Смерти он не боялся. Ни сейчас, ни раньше. Три вой­ны за плечами: японская, первая мировая и вторая. Крес­ты, ордена и медали лежат в комоде в жестяной банке из-под монпансье. Когда-то была большая семья, одних детей семеро. Кто в малые годы умер, трое сыновей с вой­ны не вернулись. Похоронные лежат в этой же банке, где и боевые награды. Старуха умерла сразу после войны. Дочь попала под поезд. От дочери остался мальчонка. Дед Андрей помнит его: толстенький такой, черноволосенький, иос пуговкой. Бывало, вернувшись с переезда, Андрей Иванович ложился на эту самую дубовую кровать, сажал мальчонку на свою широкую грудь и забавлялся. Какую же песню пел?.. «Трын-трава, Захаровна, крупы драла трын-трава...» Первое время дочка с мужем и сыном жи­ли вместе с ним. Артемка-то, так звали единственного внука Андрея Ивановича, вот по этим половицам впервые затопал некрепкими ножонками... А потом уехали на Урал. И еще куда-то дальше. Зять-то не любил долго на одном месте сидеть. Может быть, поменьше бы по свету мотался, и дочка была бы жива. Во время очередного пе­реезда и угодила она под колеса... И больше не видел он своего внука. Зять женился во второй раз и уехал в Хабаровск. Одно письмо прислал и замолк. Что с не­го возьмешь — чужой человек. Видно, и Артемка за­был деда...

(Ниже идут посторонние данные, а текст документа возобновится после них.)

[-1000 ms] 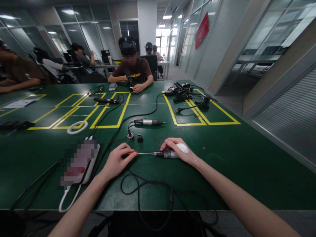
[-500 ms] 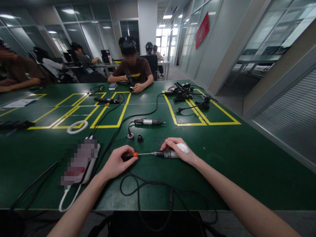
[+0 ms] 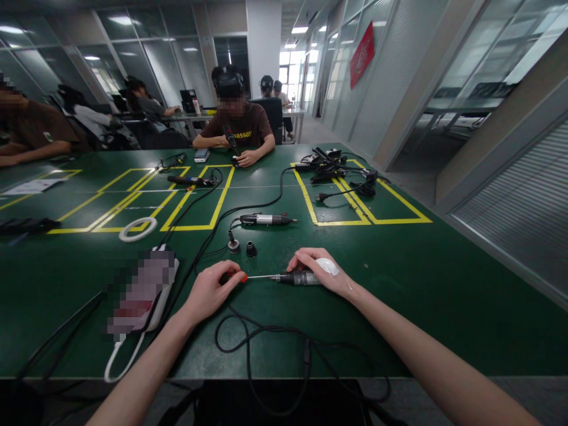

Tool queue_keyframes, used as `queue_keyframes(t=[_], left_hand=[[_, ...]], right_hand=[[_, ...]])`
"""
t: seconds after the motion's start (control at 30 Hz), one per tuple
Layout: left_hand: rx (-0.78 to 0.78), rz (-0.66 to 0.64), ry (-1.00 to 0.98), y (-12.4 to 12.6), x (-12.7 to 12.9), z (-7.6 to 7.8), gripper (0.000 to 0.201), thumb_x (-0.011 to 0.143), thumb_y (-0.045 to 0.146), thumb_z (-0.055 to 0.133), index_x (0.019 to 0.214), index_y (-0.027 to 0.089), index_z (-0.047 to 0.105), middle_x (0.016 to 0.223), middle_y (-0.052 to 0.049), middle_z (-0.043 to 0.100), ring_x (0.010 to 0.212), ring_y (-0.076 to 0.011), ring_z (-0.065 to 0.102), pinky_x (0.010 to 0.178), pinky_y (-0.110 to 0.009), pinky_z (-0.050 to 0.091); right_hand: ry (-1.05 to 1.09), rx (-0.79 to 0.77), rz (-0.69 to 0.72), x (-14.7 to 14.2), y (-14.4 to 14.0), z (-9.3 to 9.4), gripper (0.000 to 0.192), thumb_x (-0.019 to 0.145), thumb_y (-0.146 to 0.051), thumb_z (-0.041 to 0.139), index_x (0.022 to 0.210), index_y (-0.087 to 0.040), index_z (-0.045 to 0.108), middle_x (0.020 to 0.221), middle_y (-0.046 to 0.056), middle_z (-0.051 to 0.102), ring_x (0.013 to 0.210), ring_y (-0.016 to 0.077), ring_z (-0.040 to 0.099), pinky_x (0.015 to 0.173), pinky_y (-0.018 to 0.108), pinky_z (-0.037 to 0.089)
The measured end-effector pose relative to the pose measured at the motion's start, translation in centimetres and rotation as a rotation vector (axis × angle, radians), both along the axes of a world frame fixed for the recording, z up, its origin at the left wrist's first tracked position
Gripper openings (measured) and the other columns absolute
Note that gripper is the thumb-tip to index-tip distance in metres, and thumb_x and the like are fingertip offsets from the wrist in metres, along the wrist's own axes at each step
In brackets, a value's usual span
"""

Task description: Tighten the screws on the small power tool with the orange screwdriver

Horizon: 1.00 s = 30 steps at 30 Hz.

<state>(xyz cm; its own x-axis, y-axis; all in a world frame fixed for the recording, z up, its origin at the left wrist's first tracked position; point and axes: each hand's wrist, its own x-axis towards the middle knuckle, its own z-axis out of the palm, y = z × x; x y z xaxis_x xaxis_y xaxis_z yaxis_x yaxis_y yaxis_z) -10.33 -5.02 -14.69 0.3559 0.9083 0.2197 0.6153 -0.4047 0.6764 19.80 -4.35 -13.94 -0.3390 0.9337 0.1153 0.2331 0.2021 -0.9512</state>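
The left hand (image 3: 208,291) is closed around a screwdriver (image 3: 248,277) (only its orange collar and thin shaft show), whose tip meets the nose of a dark power tool (image 3: 298,277). The right hand (image 3: 320,270) grips that tool, pinning it flat on the green tabletop (image 3: 399,284) near its front edge. A black cord (image 3: 266,337) loops just below.

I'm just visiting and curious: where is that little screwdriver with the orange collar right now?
In the head view, the screwdriver lies low and centre on the green table, handle gripped in the left hand, tip meeting the tool under the right hand.
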Motion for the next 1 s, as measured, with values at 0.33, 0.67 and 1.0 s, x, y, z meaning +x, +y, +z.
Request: queue_keyframes(t=[0.33, 0.67, 1.0], left_hand=[[0.021, -0.078, -0.068, -0.32, -0.16, 0.41, 0.02, 0.087, 0.036, 0.071, 0.084, 0.017, 0.067, 0.083, -0.002, 0.069, 0.075, -0.0145, 0.064, 0.07, -0.025, 0.051], [0.046, -0.067, -0.016, 0.18, -0.27, 0.26, 0.034, 0.095, 0.045, 0.063, 0.082, 0.02, 0.08, 0.08, -0.004, 0.072, 0.074, -0.0154, 0.067, 0.068, -0.024, 0.05], [-0.023, -0.015, -0.047, -0.63, 0.12, 0.57, 0.024, 0.083, 0.038, 0.07, 0.077, 0.018, 0.056, 0.071, 0.004, 0.058, 0.064, -0.0106, 0.053, 0.062, -0.022, 0.043]], right_hand=[[0.01, -0.014, -0.007, -0.06, 0.04, -0.25, 0.06, 0.095, -0.07, 0.053, 0.075, -0.019, 0.076, 0.084, 0.009, 0.079, 0.084, 0.0239, 0.07, 0.083, 0.036, 0.052], [0.009, -0.003, 0.004, 0.0, 0.1, -0.39, 0.056, 0.097, -0.065, 0.053, 0.075, -0.019, 0.076, 0.086, 0.009, 0.079, 0.085, 0.0239, 0.071, 0.084, 0.036, 0.053], [0.009, -0.006, -0.008, -0.01, -0.01, -0.05, 0.06, 0.095, -0.07, 0.053, 0.075, -0.019, 0.076, 0.084, 0.009, 0.079, 0.084, 0.0245, 0.07, 0.083, 0.037, 0.053]])
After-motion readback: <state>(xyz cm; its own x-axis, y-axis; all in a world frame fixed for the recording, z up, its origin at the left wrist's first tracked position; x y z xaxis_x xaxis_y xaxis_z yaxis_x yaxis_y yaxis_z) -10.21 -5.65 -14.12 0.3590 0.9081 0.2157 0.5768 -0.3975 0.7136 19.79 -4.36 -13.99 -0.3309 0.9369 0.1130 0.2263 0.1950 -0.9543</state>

Но Андрей Иванович не сердился ни на зятя, ни на внука. Он прожил долгую трудную жизнь и не винил ни­кого. У зятя новая семья, да и потом дорога немалая, шутка ли, живет на краю земли.

Так уж получилось, что на старости лет остался один. И вот, когда смерть постучалась в окошко, он решил во что бы то ни стало разыскать Артемку. Сколько ему сей­час? Лет тридцать, не меньше. И разыскал. Спасибо, по­могли добрые люди. Нюшка Сироткина, дочка Елизарихи, она на почте работает, по старому хабаровскому адресу каким-то образом разыскала Артема Ивановича Тимашева в Ленинграде. Жил он на Литейном проспекте. Туда и послали ему телеграмму, что его родной дед Андрей Иванович Абрамов при смерти, необходимо прибыть по делам наследства.

Какое там наследство? Старый, чуть живой дом. Еще с войны покосился он на одну сторону. Конечно, если бы не проклятая хвороба, Андрей Иванович подправил бы дом, Перекрыл крышу. С плотником Гаврилычем была у него твердая договоренность... Не в наследстве, конеч­но, дело. Не мог Андрей Иванович спокойно умереть, зная, что после него ничего не останется. Будто червь, послед­ние месяцы точила сердце эта мысль. Как же это он рань­ше-то не сумел внука разыскать, приохотить его к земле, родному дому?.. Сколько ночей старик не сомкнул глаз, думая об этом. Внук приедет, спасибо Нюшке — чужая, а вот разыскала парня. Он родился в этом доме, ему и решать его судьбу: хочет — пусть продает, только вряд ли кто польстится на такую хромоногую хибару; хочет — на дрова...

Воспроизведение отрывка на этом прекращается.